- **How to complete this task**: Begin at the top of the following data. Copy each line exactly until you have copied the line containing "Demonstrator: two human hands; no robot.".

-------- Raw data --------

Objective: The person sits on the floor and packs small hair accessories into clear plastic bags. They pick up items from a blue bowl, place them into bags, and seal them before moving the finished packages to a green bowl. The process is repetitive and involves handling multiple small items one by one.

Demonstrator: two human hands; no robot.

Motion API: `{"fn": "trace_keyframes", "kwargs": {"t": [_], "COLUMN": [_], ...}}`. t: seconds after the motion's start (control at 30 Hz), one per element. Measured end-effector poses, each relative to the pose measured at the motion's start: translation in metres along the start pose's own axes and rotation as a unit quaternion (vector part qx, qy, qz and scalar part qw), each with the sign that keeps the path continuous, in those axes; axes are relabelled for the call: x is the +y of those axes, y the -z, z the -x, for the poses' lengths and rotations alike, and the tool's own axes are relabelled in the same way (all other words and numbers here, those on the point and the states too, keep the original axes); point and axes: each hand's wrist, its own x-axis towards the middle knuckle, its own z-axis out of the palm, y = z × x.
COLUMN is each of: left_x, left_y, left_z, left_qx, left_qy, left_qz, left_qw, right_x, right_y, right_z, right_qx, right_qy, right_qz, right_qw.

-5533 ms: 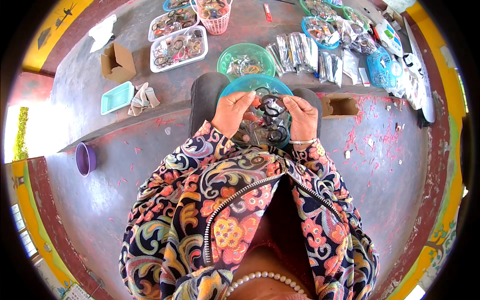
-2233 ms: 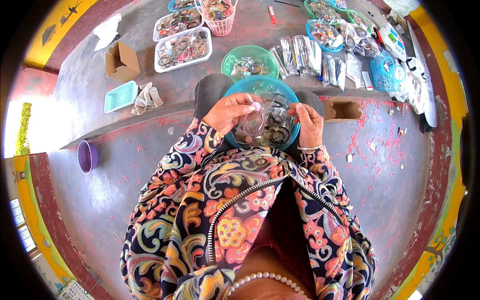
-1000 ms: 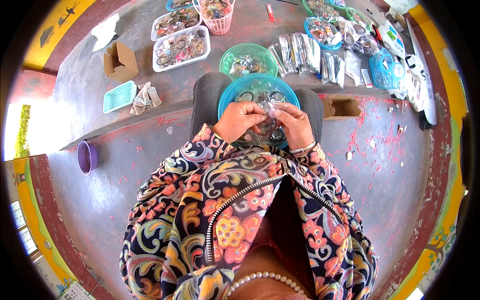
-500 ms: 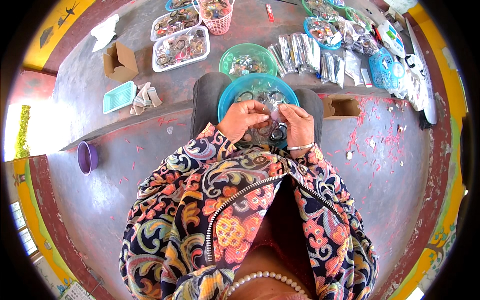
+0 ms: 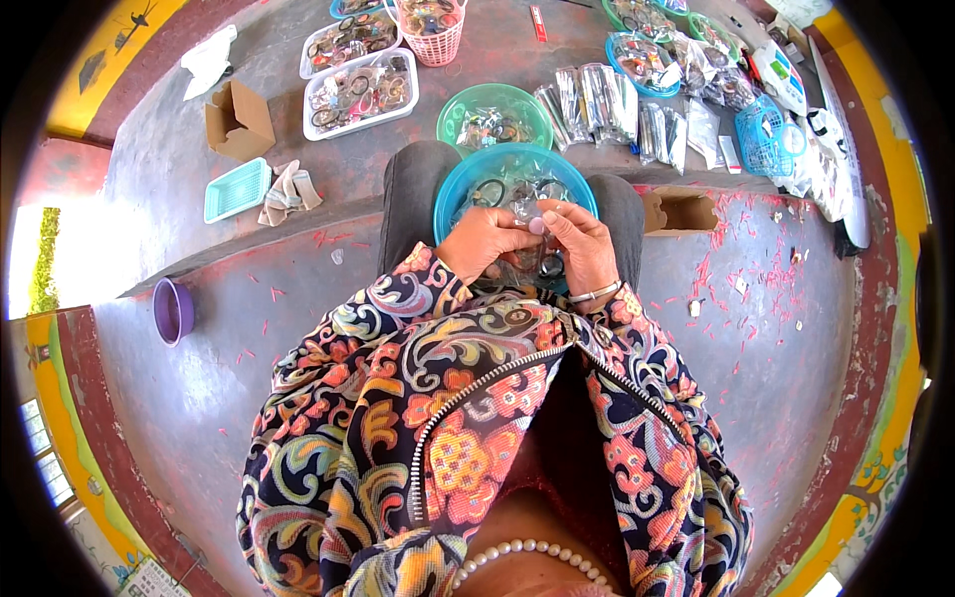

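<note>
A blue plastic basin (image 5: 451,189) rests on my lap between my knees, with small clear bags and dark ring-shaped bands in it. Over it, my left hand (image 5: 481,242) is closed, its thumb and fingers pinching a clear plastic bag (image 5: 517,261). My right hand (image 5: 585,245), with a bracelet at the wrist, pinches the same bag from the other side. Between the fingertips shows a small round pale-pink piece (image 5: 537,226); whether it lies inside the bag I cannot tell. Part of the bag is hidden behind my hands.
Ahead on the grey platform stand a green basin (image 5: 448,117), white trays (image 5: 343,132) of bands and a pink basket (image 5: 438,48). Packets (image 5: 597,104) lie to the right, near a blue basket (image 5: 758,134). A purple tub (image 5: 173,312) and cardboard box (image 5: 680,212) are lower.
My right hand's fingers have closed in nearer to my left hand, and the pale-pink piece has shifted slightly left. Both hands stay over the blue basin.
</note>
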Motion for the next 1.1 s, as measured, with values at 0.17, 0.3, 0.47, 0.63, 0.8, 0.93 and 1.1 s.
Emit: {"fn": "trace_keyframes", "kwargs": {"t": [0.17,0.3,0.47,0.63,0.8,0.93,1.1], "left_x": [0.009,0.007,-0.006,0.002,0.003,0.003,-0.005], "left_y": [-0.002,-0.001,0.002,-0.002,0.003,0.002,0.006], "left_z": [0.005,0.005,-0.003,0.000,0.003,0.002,-0.002], "left_qx": [0.029,0.018,-0.010,0.001,0.019,0.022,-0.020], "left_qy": [-0.026,-0.017,-0.045,-0.052,-0.040,-0.031,-0.059], "left_qz": [0.057,0.059,0.048,0.061,0.064,0.045,0.016], "left_qw": [0.998,0.998,0.998,0.997,0.997,0.998,0.998], "right_x": [0.009,0.000,0.012,0.011,0.008,0.012,0.011], "right_y": [0.009,0.000,0.010,0.007,0.004,0.010,0.010], "right_z": [-0.007,0.000,-0.006,-0.005,-0.004,-0.007,-0.007], "right_qx": [-0.030,-0.015,-0.008,0.007,-0.017,-0.024,0.000], "right_qy": [-0.028,-0.016,0.006,0.011,-0.010,-0.041,-0.046], "right_qz": [0.014,0.026,0.028,0.042,0.037,0.016,-0.010], "right_qw": [0.999,0.999,1.000,0.999,0.999,0.999,0.999]}}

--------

- **Task result**:
Objective: The person sits on the floor and packs small hair accessories into clear plastic bags. They pick up items from a blue bowl, place them into bags, and seal them before moving the finished packages to a green bowl. The process is repetitive and involves handling multiple small items one by one.

Demonstrator: two human hands; no robot.

Nothing remains to be added to the exercise.